Das dieser Umbruch nun auch in der Mannschaft so passiert, überrascht den Vorstand nicht. Man habe sich aber zumindest erhofft, das er weniger deutlich ausfällt, erzählt Vorstandssprecher Moritz Braukmüller. Jedem dieser neun Abschiede gingen Einzelgespräche voraus. Aufgrund der Corona-Einschränkungen aber nur im Video-Chat. „Wir denken, dass wenn wir persönlich hätten miteinander sprechen können, der eine oder andere doch geblieben wäre“, vermutet Braukmüller. Insbesondere der nachrückende Nachwuchs hätte vielleicht von der Erfahrung einiger Spieler profitieren und lernen können. Nun muss der Nachwuchs sofort selbst Verantwortung übernehmen.
So geht es weiter
Beim Umbau des Vereins will man aus dem Sponsoren-Rückzug seine Lektion gelernt haben, betont Braukmüller. Man werde sich in Zukunft nicht mehr von nur einer Geldquelle allein abhängig machen. „Selbst, wenn er uns angeboten wird. Wir wollen den goldenen Koffer nicht mehr.“ Diese neue Philosophie hatte man bereits kurz nach dem Sponsoren-Schock auf den Weg gebracht. Aber wie sieht er nun aus, der FC Eintracht Northeim der Zukunft?

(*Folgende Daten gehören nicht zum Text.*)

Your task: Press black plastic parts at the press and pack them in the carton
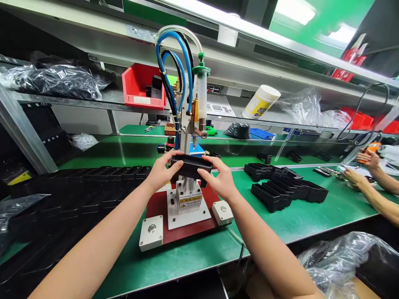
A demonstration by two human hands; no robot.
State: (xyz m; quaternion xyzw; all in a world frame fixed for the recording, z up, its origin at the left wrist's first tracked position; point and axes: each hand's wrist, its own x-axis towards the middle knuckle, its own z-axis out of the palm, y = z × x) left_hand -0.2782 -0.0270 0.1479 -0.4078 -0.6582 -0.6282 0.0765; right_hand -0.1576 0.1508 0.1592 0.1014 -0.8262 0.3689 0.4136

„Unser Ziel ist es, dass der Verein wirtschaftlich weiterhin gut dasteht“, sagt Braukmüller. Diesbezüglich sei der Rotstift bisher sehr erfolgreich gewesen. Teure Spielerverträge laufen aus, werden nicht verlängert. Geschäftsführer Tim Schwabe und der sportliche Leiter Philipp Weißenborn sind nicht mehr hauptamtlich beim Verein angestellt. Sie bleiben dem Verein im Ehrenamt erhalten. Und genau auf diese Karte will der Verein in Zukunft wieder setzen: Ehrenamt. Aber ist das nicht ein Rückschritt? Noch vor zwei Jahren wurde ganz anders über die Zukunft gesprochen. Der Verein wollte noch professioneller werden, strukturell und sportlich. „Das ist sicherlich eine Frage des Betrachtungswinkel“, sagt Braukmüller. Nehme man als Ausgangspunkt die Situation von vor zwei Jahren – Promi-Besuch, Business-Plan, Relegation um den Aufstieg, Pokalspiele – sei das ein deutlicher Rückschritt.
Mehr Northeim
Aber für den Weg, den der Verein nun gehen will, „bringt uns das jetzt nach vorn“, sagt Braukmüller. Aktuell laufen Gespräche mit Spielern der zweiten Mannschaft und der A- und B-Jugend. In frühestens drei Wochen sei der Verein laut Braukmüller dann so weit, die Mannschaft für die neue Saison zu präsentieren. Wichtig sei aber auch, wie sich der Verein selbst bis dahin verändert. Indem der Nachwuchs nun für die erste Mannschaft in die Pflicht genommen werde, erhoffe man sich einen stärkeren Bezug zur Stadt und den Menschen in Northeim. „Wir wollen die Region noch stärker abbilden“, sagt Brauckmüller. „Trotzdem ist es unser Anspruch, so hoch wie möglich zu spielen.“ Er bestätigt aber auch die Aussagen von Tim Schwabe von vor einem Jahr: „Aber nicht um jeden Preis.“
Mehr Schultern
Die großen Namen werden also nicht mehr eingekauft, sondern kommen aus den eigenen Reihen. „Wir wollen die Ausbildung weiterentwickeln. Sowohl für die Spieler, als auch die Trainer“, zeichnet Braukmüller ein erstes Bild von der neuen Eintracht. Außerdem soll zur Jahreshauptversammlung ein neues Vorstandsmodell verabschiedet werden. „Wir wollen weg von einer starren Hierarchie. Das neue Modell arbeitet mit einzelnen Resorts, die sich miteinander abstimmen.“ Diese Resorts umfassen auch Aufgabenfelder wie Marketing oder soziales Engagement. So sollen Verantwortung und Belastung auf so viele Schultern wie möglich verteilt werden. Vorstand und Geschäftsführung agieren ebenfalls ehrenamtlich. Ursprünglicher Termin für die Versammlung war im Juni, aufgrund der Corona-Pandemie wird dieser aber verlegt.
Krise in der Krise
Ob und wie diese Maßnahmen wirken, wird sich frühestens zur neuen Saison auf dem Rasen zeigen. Wann diese Saison allerdings beginnt, ist offen. „Die Gerüchte gehen in alle Richtungen“, sagt Braukmüller. Er gehe aber davon aus, das die Saison 2019/2020 nicht mehr angepfiffen wird und keine Mannschaften absteigen. Die 1. Herrenmannschaft könnte davon massiv profitieren. Derzeit wartet die Eintracht auf einem Relegationsplatz das Saisonende ab. So bleibt genug Zeit, soziales Engagement voranzutreiben.